• [Task description]:
Locate every line in the records below that contains the word "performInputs", and copy each one.

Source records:
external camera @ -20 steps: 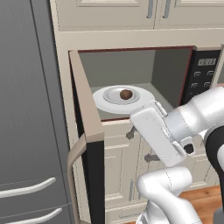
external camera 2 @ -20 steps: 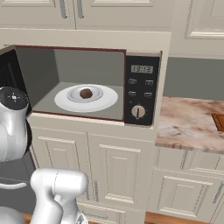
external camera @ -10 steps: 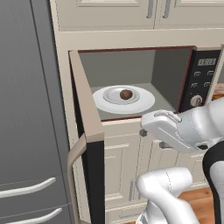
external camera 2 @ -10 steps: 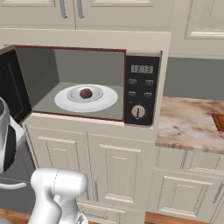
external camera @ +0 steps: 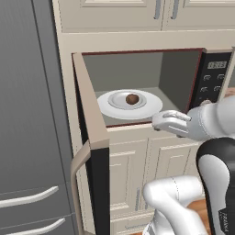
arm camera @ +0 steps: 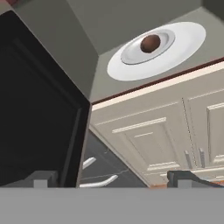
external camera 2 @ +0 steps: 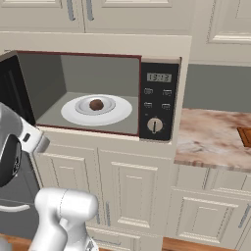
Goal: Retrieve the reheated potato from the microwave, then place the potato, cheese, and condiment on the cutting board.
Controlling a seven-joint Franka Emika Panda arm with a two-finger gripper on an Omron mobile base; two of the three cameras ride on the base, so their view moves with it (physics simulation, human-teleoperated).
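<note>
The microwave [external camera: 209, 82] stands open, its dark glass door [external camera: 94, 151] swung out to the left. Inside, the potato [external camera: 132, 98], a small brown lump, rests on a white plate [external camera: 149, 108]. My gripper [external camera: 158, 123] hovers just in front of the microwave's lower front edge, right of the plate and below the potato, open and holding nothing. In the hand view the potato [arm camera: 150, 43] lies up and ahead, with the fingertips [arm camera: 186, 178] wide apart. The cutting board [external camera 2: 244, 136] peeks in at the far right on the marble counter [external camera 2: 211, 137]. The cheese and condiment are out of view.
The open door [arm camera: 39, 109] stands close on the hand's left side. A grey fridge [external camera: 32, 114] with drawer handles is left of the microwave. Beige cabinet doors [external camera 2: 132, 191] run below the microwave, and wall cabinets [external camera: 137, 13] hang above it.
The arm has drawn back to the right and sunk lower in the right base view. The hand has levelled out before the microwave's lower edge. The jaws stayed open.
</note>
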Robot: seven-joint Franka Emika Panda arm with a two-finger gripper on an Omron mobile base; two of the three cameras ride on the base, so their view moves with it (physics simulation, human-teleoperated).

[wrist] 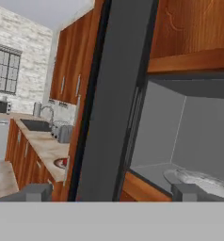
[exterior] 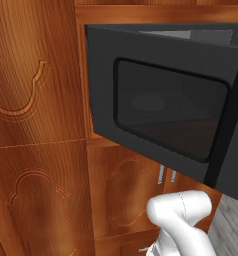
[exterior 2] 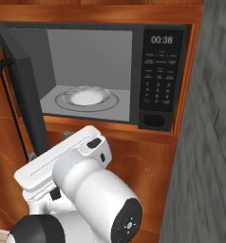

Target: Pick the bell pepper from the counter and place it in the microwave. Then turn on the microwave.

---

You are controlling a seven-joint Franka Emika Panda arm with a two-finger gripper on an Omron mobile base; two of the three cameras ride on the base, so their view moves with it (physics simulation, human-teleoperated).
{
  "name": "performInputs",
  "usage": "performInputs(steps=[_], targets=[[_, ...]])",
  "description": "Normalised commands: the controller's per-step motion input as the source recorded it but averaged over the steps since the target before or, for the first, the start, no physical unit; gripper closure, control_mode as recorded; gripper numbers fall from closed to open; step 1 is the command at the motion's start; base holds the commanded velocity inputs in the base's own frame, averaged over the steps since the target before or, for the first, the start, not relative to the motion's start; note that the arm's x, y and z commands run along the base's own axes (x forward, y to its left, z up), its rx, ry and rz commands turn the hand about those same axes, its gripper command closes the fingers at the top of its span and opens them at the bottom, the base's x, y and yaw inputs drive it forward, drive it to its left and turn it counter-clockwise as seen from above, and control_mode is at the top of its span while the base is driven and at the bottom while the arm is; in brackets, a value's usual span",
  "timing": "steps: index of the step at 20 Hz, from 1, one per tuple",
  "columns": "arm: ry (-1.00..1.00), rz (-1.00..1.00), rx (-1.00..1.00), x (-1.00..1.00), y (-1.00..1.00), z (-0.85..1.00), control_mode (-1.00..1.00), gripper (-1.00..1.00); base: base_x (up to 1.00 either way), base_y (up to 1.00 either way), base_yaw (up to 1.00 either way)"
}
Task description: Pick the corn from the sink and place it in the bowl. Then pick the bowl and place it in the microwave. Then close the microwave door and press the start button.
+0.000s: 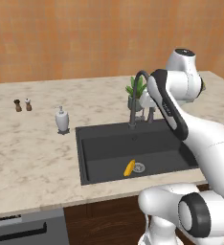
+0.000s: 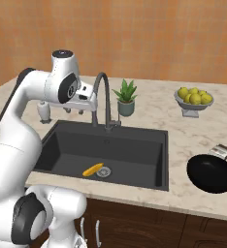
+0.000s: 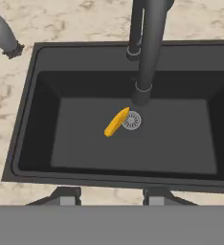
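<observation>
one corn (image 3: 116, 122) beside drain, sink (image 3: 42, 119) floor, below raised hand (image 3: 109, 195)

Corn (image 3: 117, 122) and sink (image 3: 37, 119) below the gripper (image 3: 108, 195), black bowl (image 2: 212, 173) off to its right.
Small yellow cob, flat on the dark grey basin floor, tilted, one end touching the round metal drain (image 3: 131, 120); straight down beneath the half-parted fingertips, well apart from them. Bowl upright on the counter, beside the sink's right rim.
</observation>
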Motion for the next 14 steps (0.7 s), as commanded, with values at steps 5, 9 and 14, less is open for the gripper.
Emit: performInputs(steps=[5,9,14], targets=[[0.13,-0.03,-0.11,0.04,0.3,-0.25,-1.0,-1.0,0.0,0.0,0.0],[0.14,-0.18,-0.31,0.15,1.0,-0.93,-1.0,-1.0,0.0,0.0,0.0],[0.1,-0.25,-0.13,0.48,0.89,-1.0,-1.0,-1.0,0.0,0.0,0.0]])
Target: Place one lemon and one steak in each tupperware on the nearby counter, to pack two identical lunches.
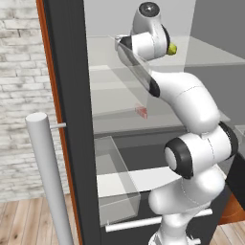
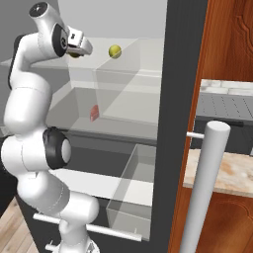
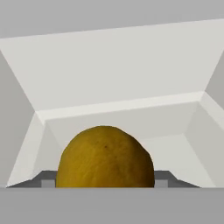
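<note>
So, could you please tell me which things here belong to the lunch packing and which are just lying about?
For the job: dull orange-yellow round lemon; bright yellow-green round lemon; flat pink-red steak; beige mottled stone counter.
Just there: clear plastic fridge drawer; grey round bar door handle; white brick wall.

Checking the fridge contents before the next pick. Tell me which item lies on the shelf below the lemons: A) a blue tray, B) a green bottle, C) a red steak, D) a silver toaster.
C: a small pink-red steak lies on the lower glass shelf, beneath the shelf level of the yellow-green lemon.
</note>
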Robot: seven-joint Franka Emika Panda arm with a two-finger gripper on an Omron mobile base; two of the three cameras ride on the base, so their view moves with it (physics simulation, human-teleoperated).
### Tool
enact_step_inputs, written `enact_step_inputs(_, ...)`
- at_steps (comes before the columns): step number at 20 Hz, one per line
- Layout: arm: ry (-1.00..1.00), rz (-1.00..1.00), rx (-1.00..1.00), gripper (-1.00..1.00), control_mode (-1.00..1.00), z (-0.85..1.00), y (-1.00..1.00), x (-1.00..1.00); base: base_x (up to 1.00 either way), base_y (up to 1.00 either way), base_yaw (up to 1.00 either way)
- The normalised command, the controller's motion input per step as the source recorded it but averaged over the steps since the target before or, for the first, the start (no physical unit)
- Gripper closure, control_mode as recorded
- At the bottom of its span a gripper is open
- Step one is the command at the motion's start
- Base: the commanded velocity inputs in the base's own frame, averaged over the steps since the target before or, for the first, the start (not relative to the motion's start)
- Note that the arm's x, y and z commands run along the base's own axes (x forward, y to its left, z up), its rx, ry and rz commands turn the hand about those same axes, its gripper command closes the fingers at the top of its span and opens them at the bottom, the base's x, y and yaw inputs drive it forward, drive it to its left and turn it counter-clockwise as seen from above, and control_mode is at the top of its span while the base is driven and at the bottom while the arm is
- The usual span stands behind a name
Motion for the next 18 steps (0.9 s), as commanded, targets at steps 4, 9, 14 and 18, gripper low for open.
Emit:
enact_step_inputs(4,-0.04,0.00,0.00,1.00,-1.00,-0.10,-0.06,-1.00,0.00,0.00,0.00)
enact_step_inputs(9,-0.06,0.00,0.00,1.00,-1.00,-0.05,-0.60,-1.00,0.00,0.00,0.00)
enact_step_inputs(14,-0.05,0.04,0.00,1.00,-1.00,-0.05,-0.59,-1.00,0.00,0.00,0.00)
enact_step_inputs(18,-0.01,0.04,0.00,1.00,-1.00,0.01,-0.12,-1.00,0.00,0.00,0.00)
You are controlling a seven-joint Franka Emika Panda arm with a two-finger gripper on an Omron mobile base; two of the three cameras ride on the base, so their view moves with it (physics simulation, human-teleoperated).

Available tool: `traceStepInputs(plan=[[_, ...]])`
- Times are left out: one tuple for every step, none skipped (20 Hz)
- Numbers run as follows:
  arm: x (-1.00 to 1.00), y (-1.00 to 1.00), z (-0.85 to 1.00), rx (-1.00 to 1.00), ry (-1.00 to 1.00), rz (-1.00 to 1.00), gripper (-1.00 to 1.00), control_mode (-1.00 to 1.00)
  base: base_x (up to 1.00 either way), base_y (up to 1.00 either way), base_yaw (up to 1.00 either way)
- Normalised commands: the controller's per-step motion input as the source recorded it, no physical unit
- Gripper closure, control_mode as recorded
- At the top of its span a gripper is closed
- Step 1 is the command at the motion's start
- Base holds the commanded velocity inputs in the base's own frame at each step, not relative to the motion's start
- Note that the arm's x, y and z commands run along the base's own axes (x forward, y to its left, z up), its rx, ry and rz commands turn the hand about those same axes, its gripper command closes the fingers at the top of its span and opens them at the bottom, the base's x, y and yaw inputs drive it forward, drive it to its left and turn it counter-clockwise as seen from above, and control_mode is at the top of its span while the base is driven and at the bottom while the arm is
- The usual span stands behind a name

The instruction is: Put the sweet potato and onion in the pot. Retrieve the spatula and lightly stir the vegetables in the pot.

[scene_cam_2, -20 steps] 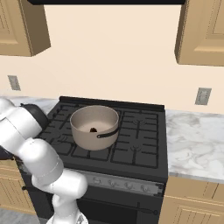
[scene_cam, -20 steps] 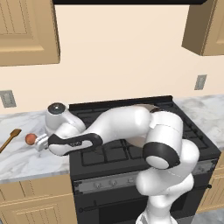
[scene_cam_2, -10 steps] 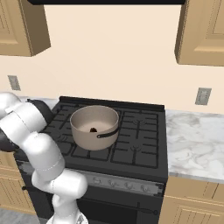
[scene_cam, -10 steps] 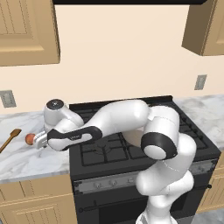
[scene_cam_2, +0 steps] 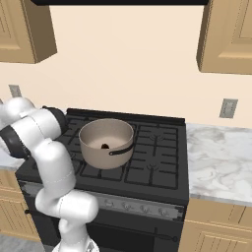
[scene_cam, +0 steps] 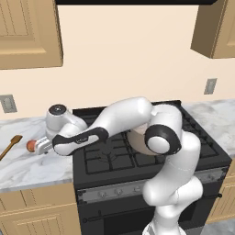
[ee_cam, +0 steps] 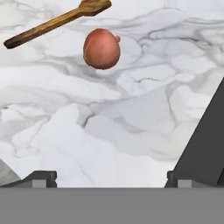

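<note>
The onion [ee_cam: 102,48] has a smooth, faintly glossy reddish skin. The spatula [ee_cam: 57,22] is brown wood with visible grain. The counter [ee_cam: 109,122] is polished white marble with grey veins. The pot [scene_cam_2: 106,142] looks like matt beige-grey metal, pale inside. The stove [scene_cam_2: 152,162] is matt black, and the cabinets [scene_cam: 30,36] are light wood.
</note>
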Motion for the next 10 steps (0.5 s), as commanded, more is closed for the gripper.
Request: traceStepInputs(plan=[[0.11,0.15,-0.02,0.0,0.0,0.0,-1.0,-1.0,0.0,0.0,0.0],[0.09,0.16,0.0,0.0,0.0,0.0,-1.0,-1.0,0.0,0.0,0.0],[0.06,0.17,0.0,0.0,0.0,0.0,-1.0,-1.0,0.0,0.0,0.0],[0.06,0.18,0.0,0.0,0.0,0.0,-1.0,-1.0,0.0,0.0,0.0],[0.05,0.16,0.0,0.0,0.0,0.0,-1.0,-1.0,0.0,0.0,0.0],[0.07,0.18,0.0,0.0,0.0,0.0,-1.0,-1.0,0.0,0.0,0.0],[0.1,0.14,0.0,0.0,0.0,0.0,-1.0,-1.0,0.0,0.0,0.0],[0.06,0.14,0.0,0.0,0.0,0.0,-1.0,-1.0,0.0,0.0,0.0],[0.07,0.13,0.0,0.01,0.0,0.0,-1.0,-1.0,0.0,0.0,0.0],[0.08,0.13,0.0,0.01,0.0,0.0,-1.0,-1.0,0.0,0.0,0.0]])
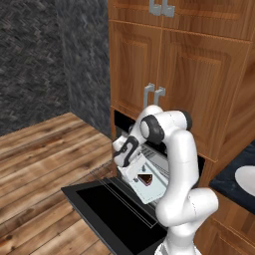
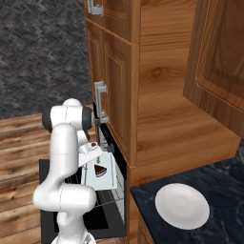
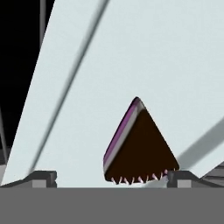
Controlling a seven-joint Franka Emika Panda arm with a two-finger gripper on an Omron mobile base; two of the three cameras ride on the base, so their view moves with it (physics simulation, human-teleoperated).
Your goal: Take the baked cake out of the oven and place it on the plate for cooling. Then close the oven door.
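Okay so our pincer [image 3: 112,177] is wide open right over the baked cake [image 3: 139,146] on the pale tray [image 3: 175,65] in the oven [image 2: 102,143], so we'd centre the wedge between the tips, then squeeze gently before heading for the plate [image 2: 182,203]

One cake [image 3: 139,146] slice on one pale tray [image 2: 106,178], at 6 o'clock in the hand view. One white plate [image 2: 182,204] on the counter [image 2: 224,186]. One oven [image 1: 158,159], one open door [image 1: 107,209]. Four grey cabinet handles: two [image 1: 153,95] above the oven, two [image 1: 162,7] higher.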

• [Problem solution]:
  "name": "performInputs",
  "usage": "performInputs(steps=[_], targets=[[_, ...]])",
Emit: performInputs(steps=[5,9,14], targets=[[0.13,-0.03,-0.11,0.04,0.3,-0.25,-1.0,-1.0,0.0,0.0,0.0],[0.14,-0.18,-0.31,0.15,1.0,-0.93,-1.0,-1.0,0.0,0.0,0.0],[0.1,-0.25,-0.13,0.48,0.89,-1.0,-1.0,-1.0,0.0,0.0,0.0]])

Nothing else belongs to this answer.